*PROBLEM*
Reproduce exactly, from the data that follows, the line with "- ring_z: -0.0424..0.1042", the line with "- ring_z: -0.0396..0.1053", and every line that lies between them.

(Entries taken from a collection)

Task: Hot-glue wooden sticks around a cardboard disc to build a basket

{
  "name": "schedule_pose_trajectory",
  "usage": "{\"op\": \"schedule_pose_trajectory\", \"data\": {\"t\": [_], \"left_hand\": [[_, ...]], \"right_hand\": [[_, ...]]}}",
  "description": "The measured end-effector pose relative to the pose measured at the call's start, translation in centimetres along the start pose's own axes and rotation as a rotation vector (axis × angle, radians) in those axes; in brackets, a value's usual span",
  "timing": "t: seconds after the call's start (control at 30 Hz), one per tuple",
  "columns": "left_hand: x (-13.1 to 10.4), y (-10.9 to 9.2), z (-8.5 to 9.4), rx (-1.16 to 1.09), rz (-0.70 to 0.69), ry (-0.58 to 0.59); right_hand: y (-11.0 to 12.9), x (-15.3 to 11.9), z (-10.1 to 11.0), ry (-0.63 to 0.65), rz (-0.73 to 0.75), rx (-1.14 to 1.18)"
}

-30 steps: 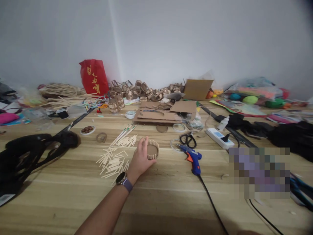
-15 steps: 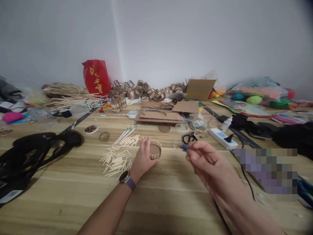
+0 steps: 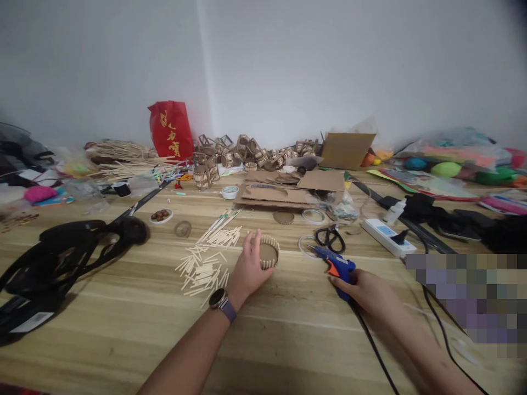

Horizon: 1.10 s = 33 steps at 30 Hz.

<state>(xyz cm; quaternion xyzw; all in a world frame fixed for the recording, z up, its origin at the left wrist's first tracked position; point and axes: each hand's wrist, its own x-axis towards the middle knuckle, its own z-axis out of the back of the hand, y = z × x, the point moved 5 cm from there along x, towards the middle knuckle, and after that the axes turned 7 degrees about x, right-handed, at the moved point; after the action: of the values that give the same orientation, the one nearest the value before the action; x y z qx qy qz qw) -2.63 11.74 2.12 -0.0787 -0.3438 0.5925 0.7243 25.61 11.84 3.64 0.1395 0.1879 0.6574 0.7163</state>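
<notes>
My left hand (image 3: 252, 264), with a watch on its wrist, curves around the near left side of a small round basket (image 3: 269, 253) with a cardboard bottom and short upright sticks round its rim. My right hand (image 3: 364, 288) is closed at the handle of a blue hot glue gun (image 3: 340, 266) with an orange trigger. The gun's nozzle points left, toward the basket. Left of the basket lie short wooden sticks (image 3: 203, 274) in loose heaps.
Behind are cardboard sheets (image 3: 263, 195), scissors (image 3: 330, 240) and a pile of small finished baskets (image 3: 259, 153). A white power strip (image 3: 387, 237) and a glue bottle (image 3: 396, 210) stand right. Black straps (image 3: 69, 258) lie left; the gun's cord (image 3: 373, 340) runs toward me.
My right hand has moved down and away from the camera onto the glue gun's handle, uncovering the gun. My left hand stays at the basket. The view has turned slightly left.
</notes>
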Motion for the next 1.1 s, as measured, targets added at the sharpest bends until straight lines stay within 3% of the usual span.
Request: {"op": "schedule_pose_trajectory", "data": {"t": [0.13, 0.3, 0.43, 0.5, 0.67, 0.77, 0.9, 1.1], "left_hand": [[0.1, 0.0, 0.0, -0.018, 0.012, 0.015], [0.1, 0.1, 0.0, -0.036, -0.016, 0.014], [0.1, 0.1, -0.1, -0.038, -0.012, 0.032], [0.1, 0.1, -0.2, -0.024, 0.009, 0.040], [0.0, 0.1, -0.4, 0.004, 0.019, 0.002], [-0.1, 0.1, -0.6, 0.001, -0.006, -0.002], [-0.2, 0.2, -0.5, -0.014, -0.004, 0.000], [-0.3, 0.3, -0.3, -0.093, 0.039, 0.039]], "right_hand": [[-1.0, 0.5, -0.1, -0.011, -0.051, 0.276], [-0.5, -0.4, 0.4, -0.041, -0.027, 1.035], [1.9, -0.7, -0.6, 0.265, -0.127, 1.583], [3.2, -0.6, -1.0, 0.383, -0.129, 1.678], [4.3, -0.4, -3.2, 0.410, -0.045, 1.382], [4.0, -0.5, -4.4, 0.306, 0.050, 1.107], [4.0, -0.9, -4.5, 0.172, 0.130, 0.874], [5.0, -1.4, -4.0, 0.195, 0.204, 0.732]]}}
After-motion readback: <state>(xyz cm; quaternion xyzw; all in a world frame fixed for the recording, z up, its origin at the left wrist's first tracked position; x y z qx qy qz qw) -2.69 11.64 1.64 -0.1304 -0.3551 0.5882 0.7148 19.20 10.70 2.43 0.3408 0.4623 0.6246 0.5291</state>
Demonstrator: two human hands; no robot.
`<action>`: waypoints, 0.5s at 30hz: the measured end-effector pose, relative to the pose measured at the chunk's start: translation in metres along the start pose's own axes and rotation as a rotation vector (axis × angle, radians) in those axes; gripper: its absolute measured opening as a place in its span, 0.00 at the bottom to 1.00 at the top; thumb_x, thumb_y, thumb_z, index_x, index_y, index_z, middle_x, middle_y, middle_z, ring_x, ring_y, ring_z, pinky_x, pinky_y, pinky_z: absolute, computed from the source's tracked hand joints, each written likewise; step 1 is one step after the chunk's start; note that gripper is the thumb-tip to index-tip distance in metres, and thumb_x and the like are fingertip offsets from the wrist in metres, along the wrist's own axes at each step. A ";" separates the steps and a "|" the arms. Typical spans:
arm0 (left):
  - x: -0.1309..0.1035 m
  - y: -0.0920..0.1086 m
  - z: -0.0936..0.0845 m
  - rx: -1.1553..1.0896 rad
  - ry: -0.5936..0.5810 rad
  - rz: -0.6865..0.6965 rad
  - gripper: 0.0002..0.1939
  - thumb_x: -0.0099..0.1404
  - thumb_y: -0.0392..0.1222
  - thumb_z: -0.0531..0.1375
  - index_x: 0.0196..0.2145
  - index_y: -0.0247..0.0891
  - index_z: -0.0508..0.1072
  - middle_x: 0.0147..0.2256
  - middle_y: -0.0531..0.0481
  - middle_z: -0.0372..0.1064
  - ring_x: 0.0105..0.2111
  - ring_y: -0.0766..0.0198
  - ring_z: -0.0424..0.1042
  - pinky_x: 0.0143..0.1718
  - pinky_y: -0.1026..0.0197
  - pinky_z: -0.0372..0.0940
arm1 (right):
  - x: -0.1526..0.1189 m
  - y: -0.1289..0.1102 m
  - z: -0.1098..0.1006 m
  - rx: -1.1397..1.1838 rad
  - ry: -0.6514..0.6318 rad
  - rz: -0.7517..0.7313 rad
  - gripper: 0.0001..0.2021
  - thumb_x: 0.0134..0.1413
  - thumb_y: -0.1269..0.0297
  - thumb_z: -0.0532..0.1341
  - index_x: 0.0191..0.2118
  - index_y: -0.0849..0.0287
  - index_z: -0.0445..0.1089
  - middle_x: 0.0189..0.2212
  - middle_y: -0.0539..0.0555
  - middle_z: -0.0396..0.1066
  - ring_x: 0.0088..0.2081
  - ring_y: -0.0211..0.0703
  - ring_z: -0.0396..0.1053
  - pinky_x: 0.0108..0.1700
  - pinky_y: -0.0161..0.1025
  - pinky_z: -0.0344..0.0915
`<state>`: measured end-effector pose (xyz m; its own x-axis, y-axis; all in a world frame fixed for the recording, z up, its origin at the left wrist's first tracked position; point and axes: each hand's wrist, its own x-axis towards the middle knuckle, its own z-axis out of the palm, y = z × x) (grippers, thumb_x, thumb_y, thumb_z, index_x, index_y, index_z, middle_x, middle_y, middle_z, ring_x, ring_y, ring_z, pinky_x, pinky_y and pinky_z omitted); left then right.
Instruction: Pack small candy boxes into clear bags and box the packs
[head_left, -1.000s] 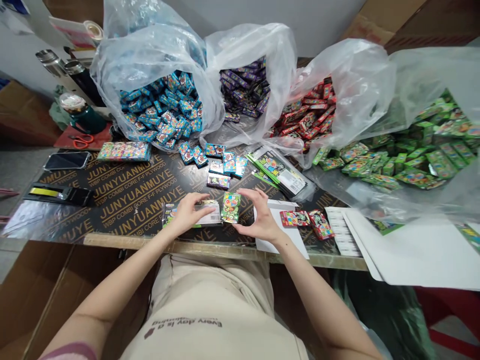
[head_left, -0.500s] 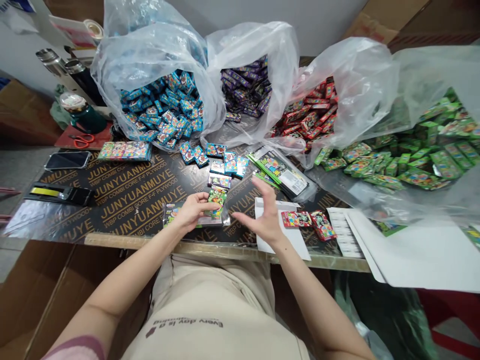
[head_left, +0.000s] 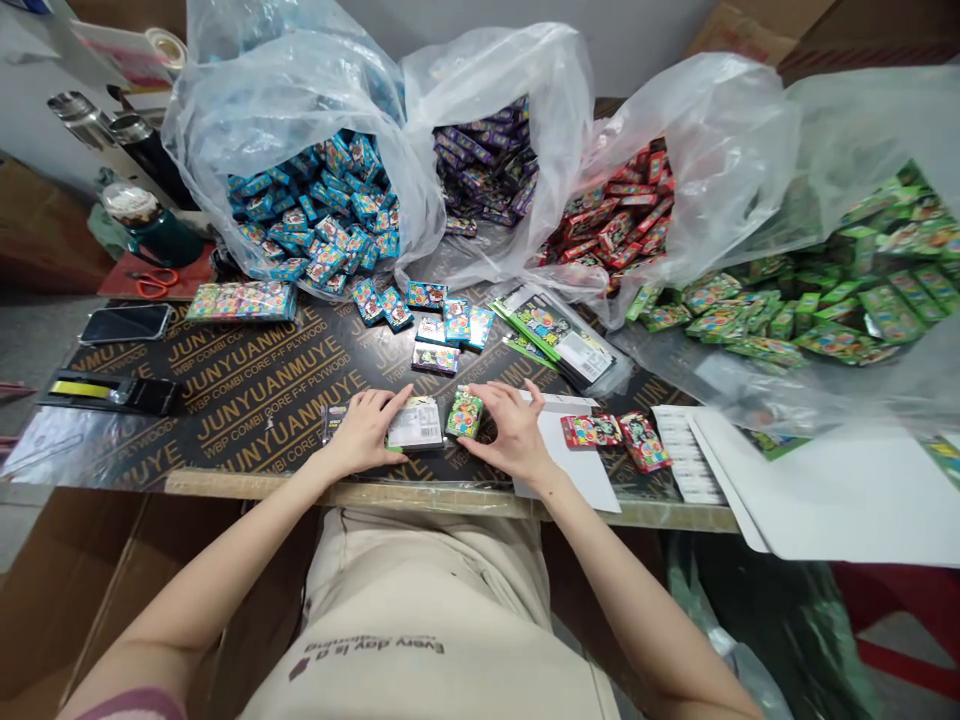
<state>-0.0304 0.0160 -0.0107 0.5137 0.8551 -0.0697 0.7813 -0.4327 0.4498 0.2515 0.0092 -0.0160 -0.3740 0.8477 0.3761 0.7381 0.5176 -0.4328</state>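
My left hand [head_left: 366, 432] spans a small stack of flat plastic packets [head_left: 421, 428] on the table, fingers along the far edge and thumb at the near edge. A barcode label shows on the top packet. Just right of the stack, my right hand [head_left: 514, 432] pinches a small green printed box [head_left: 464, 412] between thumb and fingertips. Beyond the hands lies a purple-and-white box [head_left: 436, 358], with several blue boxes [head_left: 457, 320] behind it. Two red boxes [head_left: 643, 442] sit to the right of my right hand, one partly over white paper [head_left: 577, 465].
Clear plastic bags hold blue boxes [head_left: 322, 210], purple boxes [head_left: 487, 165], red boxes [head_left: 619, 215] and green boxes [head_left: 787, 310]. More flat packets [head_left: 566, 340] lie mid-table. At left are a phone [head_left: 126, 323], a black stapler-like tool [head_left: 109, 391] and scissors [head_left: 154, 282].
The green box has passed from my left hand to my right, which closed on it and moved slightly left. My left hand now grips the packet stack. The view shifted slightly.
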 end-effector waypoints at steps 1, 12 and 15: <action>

*EXERCISE RESPONSE*
  - ring_z: -0.0424..0.1042
  - pinky_x: 0.0143..0.1718
  - pinky_y: -0.1026..0.0197
  - pinky_z: -0.0372..0.0940
arm1 (right):
  - x: -0.1526..0.1189 m
  - y: -0.1289..0.1102 m
  - z: -0.1098..0.1006 m
  - rx: -1.1397..1.1838 rad
  - ry: -0.6514..0.6318 rad
  - rz: -0.7517..0.7313 rad
  - gripper: 0.0001..0.2021
  - thumb_x: 0.0134..0.1413
  - thumb_y: -0.1269..0.0297
  - thumb_z: -0.0532..0.1341
  - index_x: 0.0191..0.2118
  - index_y: -0.0849..0.0287
  - index_z: -0.0445..0.1089
  - middle_x: 0.0189..0.2212
  - middle_y: -0.0539..0.0555
  - middle_z: -0.0396..0.1066
  - ring_x: 0.0088..0.2081
  - ring_y: -0.0211..0.0703
  - ring_z: -0.0396..0.1053

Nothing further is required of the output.